WHAT YOU NEED TO DO - Drop every picture, then repeat the records exactly.

Excerpts from a dataset:
::::::::::
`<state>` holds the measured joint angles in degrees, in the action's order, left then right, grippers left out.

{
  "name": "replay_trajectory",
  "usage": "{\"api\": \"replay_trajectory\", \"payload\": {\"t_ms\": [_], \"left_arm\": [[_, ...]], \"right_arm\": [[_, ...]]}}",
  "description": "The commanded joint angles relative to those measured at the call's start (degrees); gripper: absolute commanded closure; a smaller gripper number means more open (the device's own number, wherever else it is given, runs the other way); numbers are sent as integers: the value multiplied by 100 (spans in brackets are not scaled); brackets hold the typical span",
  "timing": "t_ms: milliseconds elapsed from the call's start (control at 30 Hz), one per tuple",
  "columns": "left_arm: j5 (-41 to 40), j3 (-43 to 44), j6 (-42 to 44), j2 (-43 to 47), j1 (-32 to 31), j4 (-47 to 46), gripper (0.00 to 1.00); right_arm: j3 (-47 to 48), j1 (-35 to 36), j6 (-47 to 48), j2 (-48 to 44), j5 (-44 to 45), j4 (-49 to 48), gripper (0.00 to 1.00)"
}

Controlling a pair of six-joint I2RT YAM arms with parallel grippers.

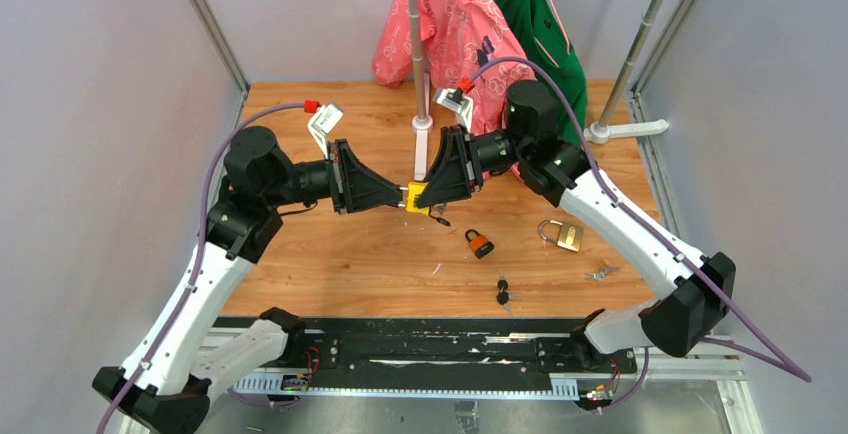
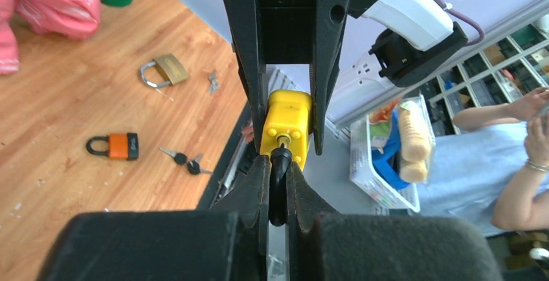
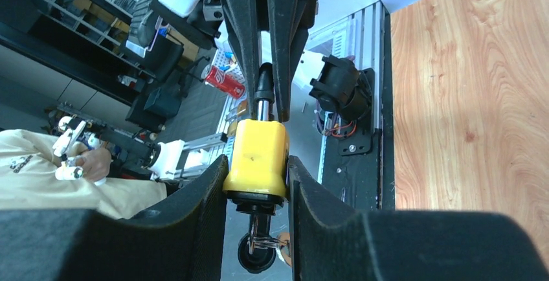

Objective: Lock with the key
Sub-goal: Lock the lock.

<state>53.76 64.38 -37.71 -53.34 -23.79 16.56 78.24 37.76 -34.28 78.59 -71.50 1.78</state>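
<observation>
A yellow padlock [image 1: 416, 197] is held in the air above the middle of the table, between my two grippers. My right gripper [image 3: 256, 168] is shut on the yellow body [image 3: 257, 155], one finger on each side. The black-headed key [image 2: 279, 177] sits in the keyway on the lock's face [image 2: 287, 122]. My left gripper [image 2: 278, 161] is shut on that key head, fingers pinching it flat. In the right wrist view the key [image 3: 265, 80] enters the lock from above. A second black key on a ring [image 3: 259, 252] hangs at the lock's other end.
On the table lie an orange padlock [image 1: 479, 244], a brass padlock [image 1: 563, 235], two black-headed keys [image 1: 503, 290] and a small bunch of keys [image 1: 600, 273]. A metal pole [image 1: 419, 54] stands behind the grippers, with pink [image 1: 450, 24] and green [image 1: 535, 14] garments at the back.
</observation>
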Motion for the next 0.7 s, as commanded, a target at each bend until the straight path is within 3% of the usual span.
{"api": "replay_trajectory", "payload": {"t_ms": [0,33,133,200,333,467,667], "left_arm": [[-743,-487,-197,356,-55,-1289,100],[-834,-574,-307,415,-55,-1523,100],[-929,-690,-702,384,-55,-2015,100],[-969,-728,-936,369,-55,-2269,100],[-1037,-589,-842,327,-50,-1997,100],[-1022,-576,-938,326,-47,-2053,100],[-1169,-618,-982,376,-47,-2042,100]], "right_arm": [[-33,59,-573,-167,547,-842,76],[-147,76,-649,-235,690,-1118,64],[-642,76,-1078,-511,1189,-2028,44],[-839,82,-1248,-629,1468,-2288,40],[-1138,120,-1631,-707,1670,-2870,42],[-1247,138,-1400,-814,1867,-2802,43],[-1331,136,-1604,-801,2060,-2982,66]]}}
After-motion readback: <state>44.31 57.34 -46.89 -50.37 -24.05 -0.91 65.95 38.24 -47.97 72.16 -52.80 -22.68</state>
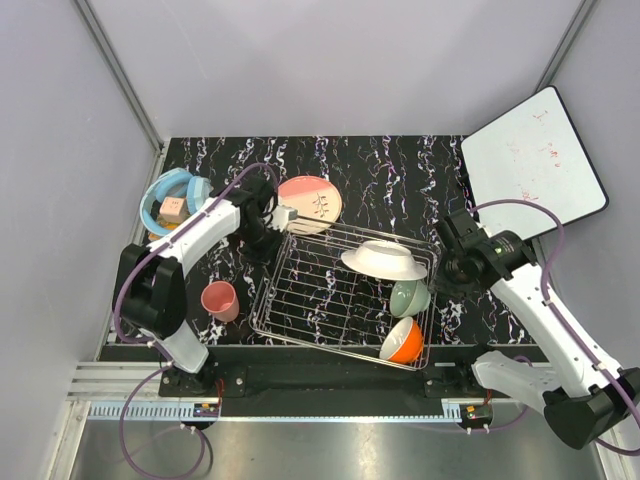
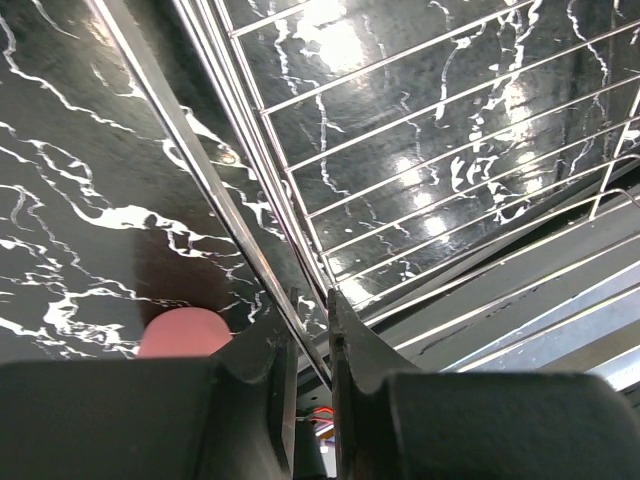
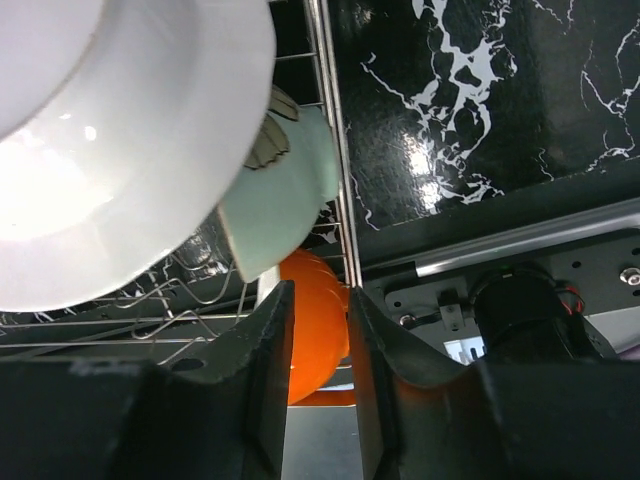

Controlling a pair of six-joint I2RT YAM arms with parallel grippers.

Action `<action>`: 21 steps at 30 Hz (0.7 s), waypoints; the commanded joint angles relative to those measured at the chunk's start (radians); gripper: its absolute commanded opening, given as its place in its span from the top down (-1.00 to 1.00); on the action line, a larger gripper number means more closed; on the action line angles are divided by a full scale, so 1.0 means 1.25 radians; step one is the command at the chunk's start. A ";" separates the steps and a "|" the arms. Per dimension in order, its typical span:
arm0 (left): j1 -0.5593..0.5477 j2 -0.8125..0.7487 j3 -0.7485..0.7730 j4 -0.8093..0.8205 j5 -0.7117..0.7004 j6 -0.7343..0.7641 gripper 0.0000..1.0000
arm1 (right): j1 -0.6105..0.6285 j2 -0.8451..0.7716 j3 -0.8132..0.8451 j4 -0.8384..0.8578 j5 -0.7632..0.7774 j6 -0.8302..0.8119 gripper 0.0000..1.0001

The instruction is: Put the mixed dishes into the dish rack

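The chrome dish rack [image 1: 310,300] lies mid-table, turned slightly. In it are the white plate [image 1: 383,259], the pale green bowl [image 1: 410,297] and the white-and-orange bowl [image 1: 402,341]. The salmon-pink plate [image 1: 310,203] rests at the rack's back left corner. The pink cup [image 1: 219,300] stands on the table left of the rack. My left gripper [image 1: 283,218] is shut on the rack's rim wire [image 2: 250,210] at that corner. My right gripper [image 1: 447,268] is narrowly open at the rack's right rim [image 3: 330,120], with the orange bowl [image 3: 315,320] seen between its fingers. No orange-red mug shows.
A light blue tub [image 1: 172,200] with small items sits at the back left. A white board [image 1: 533,165] with red scribbles leans at the back right. The pink cup [image 2: 185,330] shows just left of my left fingers. Grey walls enclose the table.
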 commanded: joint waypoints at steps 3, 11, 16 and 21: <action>0.018 0.022 0.006 0.017 0.002 0.137 1.00 | 0.002 0.006 -0.043 -0.034 -0.009 -0.002 0.23; 0.018 0.017 -0.012 0.031 0.007 0.137 1.00 | 0.002 0.031 -0.131 0.031 -0.064 -0.008 0.26; 0.018 0.019 -0.018 0.035 0.016 0.134 1.00 | 0.003 0.023 -0.182 0.057 -0.080 0.000 0.73; 0.018 0.020 -0.019 0.038 0.024 0.128 1.00 | 0.003 0.029 -0.169 0.070 -0.082 -0.004 1.00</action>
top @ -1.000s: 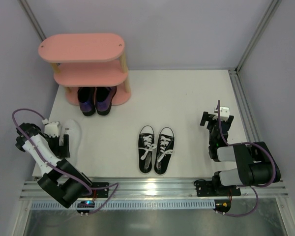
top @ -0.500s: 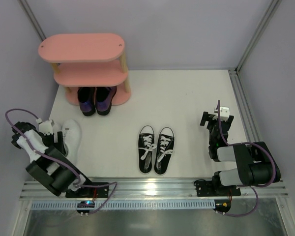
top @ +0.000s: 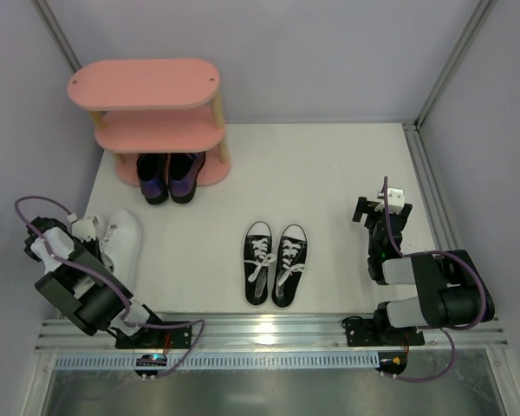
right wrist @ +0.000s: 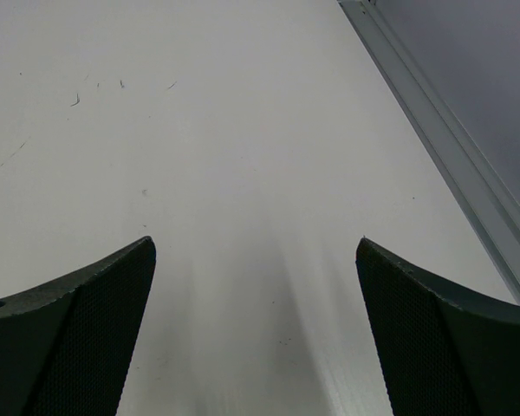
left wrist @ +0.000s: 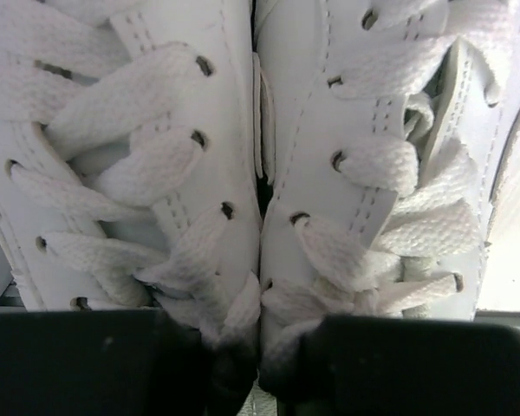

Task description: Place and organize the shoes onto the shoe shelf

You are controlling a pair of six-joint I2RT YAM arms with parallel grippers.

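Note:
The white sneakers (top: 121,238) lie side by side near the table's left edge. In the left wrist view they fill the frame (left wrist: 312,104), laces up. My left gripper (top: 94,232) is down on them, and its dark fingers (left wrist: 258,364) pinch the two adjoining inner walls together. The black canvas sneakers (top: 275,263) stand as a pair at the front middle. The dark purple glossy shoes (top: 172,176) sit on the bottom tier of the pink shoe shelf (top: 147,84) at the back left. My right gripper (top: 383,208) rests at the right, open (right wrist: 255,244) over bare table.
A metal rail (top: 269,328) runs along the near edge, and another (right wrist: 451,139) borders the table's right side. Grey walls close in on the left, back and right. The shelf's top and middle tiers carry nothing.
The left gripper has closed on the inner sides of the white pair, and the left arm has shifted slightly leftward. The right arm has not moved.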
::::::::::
RESULT BELOW -
`<state>` holds the measured joint angles in degrees, in the action's order, left then right, grippers left out.

{
  "name": "replay_trajectory",
  "usage": "{\"api\": \"replay_trajectory\", \"payload\": {\"t_ms\": [_], \"left_arm\": [[_, ...]], \"right_arm\": [[_, ...]]}}",
  "description": "The commanded joint angles relative to those measured at the call's start (degrees); gripper: absolute commanded closure; a smaller gripper number means more open (the device's own number, wherever else it is given, runs the other way); numbers are sent as integers: the value multiplied by 100 (spans in brackets are not scaled); brackets hold the typical span",
  "timing": "t_ms: milliseconds elapsed from the call's start (control at 30 Hz), one per tuple",
  "columns": "left_arm: j5 (-41 to 40), j3 (-43 to 44), j6 (-42 to 44), j2 (-43 to 47), j1 (-32 to 31), j4 (-47 to 46), gripper (0.00 to 1.00); right_arm: j3 (-47 to 48), j1 (-35 to 36), j6 (-47 to 48), j2 (-48 to 44), j5 (-44 to 45), j4 (-49 to 48), gripper (0.00 to 1.00)"
}

Controlling a pair of six-joint I2RT YAM arms with parallel grippers.


Objective: Lock with the key
Sub-goal: Lock the lock.

<state>53.76 64.38 -37.71 -53.34 -23.79 16.56 78.24 37.76 -34.28 78.59 -71.50 1.78</state>
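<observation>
A yellow padlock [image 1: 416, 197] is held in the air above the middle of the table, between my two grippers. My right gripper [image 3: 256, 168] is shut on the yellow body [image 3: 257, 155], one finger on each side. The black-headed key [image 2: 279, 177] sits in the keyway on the lock's face [image 2: 287, 122]. My left gripper [image 2: 278, 161] is shut on that key head, fingers pinching it flat. In the right wrist view the key [image 3: 265, 80] enters the lock from above. A second black key on a ring [image 3: 259, 252] hangs at the lock's other end.
On the table lie an orange padlock [image 1: 479, 244], a brass padlock [image 1: 563, 235], two black-headed keys [image 1: 503, 290] and a small bunch of keys [image 1: 600, 273]. A metal pole [image 1: 419, 54] stands behind the grippers, with pink [image 1: 450, 24] and green [image 1: 535, 14] garments at the back.
</observation>
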Motion for the next 0.7 s, as commanded, a target at each bend until the straight path is within 3% of the usual span.
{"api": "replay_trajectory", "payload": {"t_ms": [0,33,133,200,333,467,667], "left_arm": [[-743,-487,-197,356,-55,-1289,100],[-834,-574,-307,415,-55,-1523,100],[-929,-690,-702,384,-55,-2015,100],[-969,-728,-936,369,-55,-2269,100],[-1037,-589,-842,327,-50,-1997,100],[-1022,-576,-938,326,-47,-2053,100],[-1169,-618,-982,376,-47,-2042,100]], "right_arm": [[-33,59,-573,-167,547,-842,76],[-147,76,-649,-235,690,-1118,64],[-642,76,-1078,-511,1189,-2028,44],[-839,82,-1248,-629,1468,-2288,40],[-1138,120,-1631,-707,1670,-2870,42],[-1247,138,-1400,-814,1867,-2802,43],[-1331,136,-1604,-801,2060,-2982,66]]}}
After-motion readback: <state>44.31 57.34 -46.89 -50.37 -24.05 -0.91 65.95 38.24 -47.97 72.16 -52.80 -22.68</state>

Controlling a pair of six-joint I2RT YAM arms with parallel grippers.

Action `<action>`: 21 steps at 30 Hz (0.7 s), waypoints; the commanded joint angles relative to those measured at the chunk's start (radians); gripper: its absolute commanded opening, given as its place in its span from the top down (-1.00 to 1.00); on the action line, a larger gripper number means more closed; on the action line angles are divided by a full scale, so 1.0 means 1.25 radians; step one is the command at the chunk's start. A ";" separates the steps and a "|" the arms. Per dimension in order, its typical span:
arm0 (left): j1 -0.5593..0.5477 j2 -0.8125..0.7487 j3 -0.7485..0.7730 j4 -0.8093..0.8205 j5 -0.7117..0.7004 j6 -0.7343..0.7641 gripper 0.0000..1.0000
arm1 (right): j1 -0.6105..0.6285 j2 -0.8451..0.7716 j3 -0.8132..0.8451 j4 -0.8384..0.8578 j5 -0.7632..0.7774 j6 -0.8302..0.8119 gripper 0.0000..1.0001

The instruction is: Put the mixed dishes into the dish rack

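The chrome dish rack [image 1: 310,300] lies mid-table, turned slightly. In it are the white plate [image 1: 383,259], the pale green bowl [image 1: 410,297] and the white-and-orange bowl [image 1: 402,341]. The salmon-pink plate [image 1: 310,203] rests at the rack's back left corner. The pink cup [image 1: 219,300] stands on the table left of the rack. My left gripper [image 1: 283,218] is shut on the rack's rim wire [image 2: 250,210] at that corner. My right gripper [image 1: 447,268] is narrowly open at the rack's right rim [image 3: 330,120], with the orange bowl [image 3: 315,320] seen between its fingers. No orange-red mug shows.
A light blue tub [image 1: 172,200] with small items sits at the back left. A white board [image 1: 533,165] with red scribbles leans at the back right. The pink cup [image 2: 185,330] shows just left of my left fingers. Grey walls enclose the table.
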 commanded: joint waypoints at steps 3, 11, 16 and 21: <action>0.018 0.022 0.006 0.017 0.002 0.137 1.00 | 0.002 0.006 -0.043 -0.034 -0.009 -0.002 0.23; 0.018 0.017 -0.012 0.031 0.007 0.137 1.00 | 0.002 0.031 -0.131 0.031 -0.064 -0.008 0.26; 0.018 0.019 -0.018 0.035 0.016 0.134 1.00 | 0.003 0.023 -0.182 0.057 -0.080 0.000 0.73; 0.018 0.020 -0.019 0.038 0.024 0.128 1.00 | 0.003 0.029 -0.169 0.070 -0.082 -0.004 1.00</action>
top @ -1.000s: 
top @ -0.500s: 
top @ +0.000s: 
right wrist @ +0.000s: 
left wrist @ +0.000s: 

Task description: Place and organize the shoes onto the shoe shelf

You are controlling a pair of six-joint I2RT YAM arms with parallel grippers.

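Note:
The white sneakers (top: 121,238) lie side by side near the table's left edge. In the left wrist view they fill the frame (left wrist: 312,104), laces up. My left gripper (top: 94,232) is down on them, and its dark fingers (left wrist: 258,364) pinch the two adjoining inner walls together. The black canvas sneakers (top: 275,263) stand as a pair at the front middle. The dark purple glossy shoes (top: 172,176) sit on the bottom tier of the pink shoe shelf (top: 147,84) at the back left. My right gripper (top: 383,208) rests at the right, open (right wrist: 255,244) over bare table.
A metal rail (top: 269,328) runs along the near edge, and another (right wrist: 451,139) borders the table's right side. Grey walls close in on the left, back and right. The shelf's top and middle tiers carry nothing.
The left gripper has closed on the inner sides of the white pair, and the left arm has shifted slightly leftward. The right arm has not moved.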

The output is now complete.